GOLDEN VALLEY, Minn. - The little dust up between Congresswoman Michele Bachmann and Texas governor Rick Perry underlined something for all of us. I don't mean whether Stillwater's gift to the Tea Party or the latest incarnation of a would-be President from Texas was right about HPV vaccinations.
I mean that accepting money from corporations can put politicos on the defensive. Bachmann took off after Perry about cash his campaign got from a big drug company that makes the vaccine. It seems that he was a bit off in his retort about HOW much money he got, but that's just my point.
Governor Perry said he takes in $30 million and a $5,000 contribution was not buying him. Some wags began speculating exactly what the price would be, but enough of that stuff! It seems the drug company actually gave him about $30,000 with millions going to a Governor's organization that he had close ties to.
Here's the thing: Is it reasonable to expect that every person running for office in this country has every contribution on the tip of his or her tongue? The fact is in the modern era, money equals political clout. Just try running any state or national campaign without money.
You need money to buy campaign supplies and pay staff and buy gas for the campaign bus (if you're channeling Paul Wellstone) or the campaign plane if you have to cover great distances fast to squeeze the hands of would-be voters.
As "Deep Throat" told those Washington, D.C. reporters covering Watergate, "FOLLOW THE MONEY!"
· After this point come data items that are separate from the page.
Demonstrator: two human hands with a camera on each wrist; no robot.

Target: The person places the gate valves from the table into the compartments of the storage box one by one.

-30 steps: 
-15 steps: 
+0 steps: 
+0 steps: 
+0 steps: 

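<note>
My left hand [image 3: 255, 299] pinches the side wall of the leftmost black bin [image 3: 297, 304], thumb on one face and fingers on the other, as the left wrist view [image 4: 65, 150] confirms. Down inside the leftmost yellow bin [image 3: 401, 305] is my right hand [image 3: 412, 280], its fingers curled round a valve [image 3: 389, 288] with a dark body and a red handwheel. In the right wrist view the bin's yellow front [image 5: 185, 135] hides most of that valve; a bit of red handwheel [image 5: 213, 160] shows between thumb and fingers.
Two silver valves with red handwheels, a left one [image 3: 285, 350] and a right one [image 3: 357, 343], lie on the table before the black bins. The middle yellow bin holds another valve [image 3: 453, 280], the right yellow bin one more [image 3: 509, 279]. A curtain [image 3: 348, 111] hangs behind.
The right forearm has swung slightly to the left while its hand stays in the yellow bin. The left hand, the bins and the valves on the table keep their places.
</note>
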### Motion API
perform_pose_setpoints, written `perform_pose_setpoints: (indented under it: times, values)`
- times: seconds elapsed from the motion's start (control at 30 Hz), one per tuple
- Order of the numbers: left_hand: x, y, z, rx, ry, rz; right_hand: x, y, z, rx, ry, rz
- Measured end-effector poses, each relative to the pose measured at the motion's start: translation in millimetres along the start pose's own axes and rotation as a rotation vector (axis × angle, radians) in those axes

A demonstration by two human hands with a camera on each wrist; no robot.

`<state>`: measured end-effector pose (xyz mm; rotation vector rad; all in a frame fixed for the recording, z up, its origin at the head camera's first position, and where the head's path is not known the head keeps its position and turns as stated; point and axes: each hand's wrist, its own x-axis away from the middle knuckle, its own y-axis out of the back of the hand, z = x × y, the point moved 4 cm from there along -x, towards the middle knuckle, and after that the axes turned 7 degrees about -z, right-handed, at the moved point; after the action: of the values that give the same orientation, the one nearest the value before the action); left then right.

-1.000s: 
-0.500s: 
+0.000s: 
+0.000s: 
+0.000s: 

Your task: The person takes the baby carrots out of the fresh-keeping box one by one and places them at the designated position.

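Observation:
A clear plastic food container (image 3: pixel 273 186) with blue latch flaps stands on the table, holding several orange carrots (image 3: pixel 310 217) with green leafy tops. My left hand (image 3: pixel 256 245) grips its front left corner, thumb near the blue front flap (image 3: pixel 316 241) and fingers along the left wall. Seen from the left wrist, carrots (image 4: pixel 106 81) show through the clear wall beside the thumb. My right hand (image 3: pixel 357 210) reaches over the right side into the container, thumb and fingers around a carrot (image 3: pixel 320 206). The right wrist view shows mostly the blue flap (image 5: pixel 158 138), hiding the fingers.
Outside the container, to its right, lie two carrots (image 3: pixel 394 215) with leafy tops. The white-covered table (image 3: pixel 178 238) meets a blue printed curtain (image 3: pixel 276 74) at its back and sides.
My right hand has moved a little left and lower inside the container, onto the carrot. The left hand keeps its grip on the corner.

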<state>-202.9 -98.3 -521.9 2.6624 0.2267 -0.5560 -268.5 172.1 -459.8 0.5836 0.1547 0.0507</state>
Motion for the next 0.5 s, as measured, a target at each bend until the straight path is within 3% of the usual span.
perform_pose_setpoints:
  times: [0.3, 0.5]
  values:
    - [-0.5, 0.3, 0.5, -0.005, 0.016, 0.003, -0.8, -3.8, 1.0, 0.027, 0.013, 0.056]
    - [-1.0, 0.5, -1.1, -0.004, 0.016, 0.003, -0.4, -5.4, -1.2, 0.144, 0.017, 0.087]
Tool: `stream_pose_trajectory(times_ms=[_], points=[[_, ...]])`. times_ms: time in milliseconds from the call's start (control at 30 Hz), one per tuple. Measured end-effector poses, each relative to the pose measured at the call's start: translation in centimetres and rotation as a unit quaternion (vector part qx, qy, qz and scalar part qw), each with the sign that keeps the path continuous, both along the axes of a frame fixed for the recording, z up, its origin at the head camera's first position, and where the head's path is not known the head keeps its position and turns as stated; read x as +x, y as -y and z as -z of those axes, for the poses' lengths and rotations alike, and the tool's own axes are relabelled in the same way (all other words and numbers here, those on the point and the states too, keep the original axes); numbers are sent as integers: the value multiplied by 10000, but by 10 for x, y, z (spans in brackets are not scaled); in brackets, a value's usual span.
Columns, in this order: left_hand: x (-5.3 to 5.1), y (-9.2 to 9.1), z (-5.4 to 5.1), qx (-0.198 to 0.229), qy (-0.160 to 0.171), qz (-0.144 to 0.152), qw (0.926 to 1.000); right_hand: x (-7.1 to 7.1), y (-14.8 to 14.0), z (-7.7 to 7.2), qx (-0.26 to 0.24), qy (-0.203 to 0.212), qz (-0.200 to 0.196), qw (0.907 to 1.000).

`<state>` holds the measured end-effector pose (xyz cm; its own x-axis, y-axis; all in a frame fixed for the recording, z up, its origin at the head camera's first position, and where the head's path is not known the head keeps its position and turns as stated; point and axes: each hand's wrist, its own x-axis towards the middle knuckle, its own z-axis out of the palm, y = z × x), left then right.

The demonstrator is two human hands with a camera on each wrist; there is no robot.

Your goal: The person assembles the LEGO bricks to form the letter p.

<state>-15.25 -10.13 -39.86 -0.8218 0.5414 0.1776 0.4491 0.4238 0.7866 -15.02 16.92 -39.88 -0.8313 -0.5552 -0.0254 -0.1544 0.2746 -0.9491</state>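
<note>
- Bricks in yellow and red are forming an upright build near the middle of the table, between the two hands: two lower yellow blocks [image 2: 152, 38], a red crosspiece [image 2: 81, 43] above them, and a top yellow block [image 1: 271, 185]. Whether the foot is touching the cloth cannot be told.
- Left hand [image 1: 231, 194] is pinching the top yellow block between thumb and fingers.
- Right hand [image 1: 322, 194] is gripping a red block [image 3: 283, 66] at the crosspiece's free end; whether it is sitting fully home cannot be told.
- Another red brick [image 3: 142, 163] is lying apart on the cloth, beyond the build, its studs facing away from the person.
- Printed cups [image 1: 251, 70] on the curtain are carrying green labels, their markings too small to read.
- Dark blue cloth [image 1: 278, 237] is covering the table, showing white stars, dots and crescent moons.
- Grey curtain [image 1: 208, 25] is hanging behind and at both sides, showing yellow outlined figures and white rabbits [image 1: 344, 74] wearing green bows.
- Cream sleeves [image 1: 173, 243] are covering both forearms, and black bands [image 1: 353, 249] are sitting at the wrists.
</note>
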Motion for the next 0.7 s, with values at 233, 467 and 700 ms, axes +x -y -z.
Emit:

In politics, money doesn't talk. These days, it screams. We have become a voters that can only digest 30-second commercials and 10-second sound bites. Few of us, who aren't paid to do so, watch every speech and debate of every candidate with bated breath. We wait for the 10 p.m. or 11 p.m. summary on the TV news outlet of our choice.
So, the cash that buys those 30-second bits of Madison Avenue wisdom and fund the trips that produce the 10-second nuggets of newsworthy sound gets more clout than Millie Fidd and her one, little vote. That's why every politico, of EVERY party, kisses up to those holding the moneybags. Unless, of course, they want to lose fast.
Why do folks like Tim Pawlenty drop out of the race? Because they think they're not worthy? Hardly. It's because, when the pollsters assign you to a back row, it's harder and harder to get the guys with the moneybags to pay for your ticket to the dance.
But that money could come with strings, or so it may appear. That's the dilemma Governor Perry encountered the other night. That's the nightmare that makes more than one candidate wake up in a cold sweat in the middle of the night. Who's giving me the money and what could they want in return?
It's a tough world for politicians who need the appearance of having clean hands without running a background check on every donation that comes in. Still, it's fair for us - the media - to run that check for them. Just in case they forgot to check their fingernails, I mean.
Political power is a pretty temptation. Makes it easier to ignore those strings, no matter whom or what is on the other end.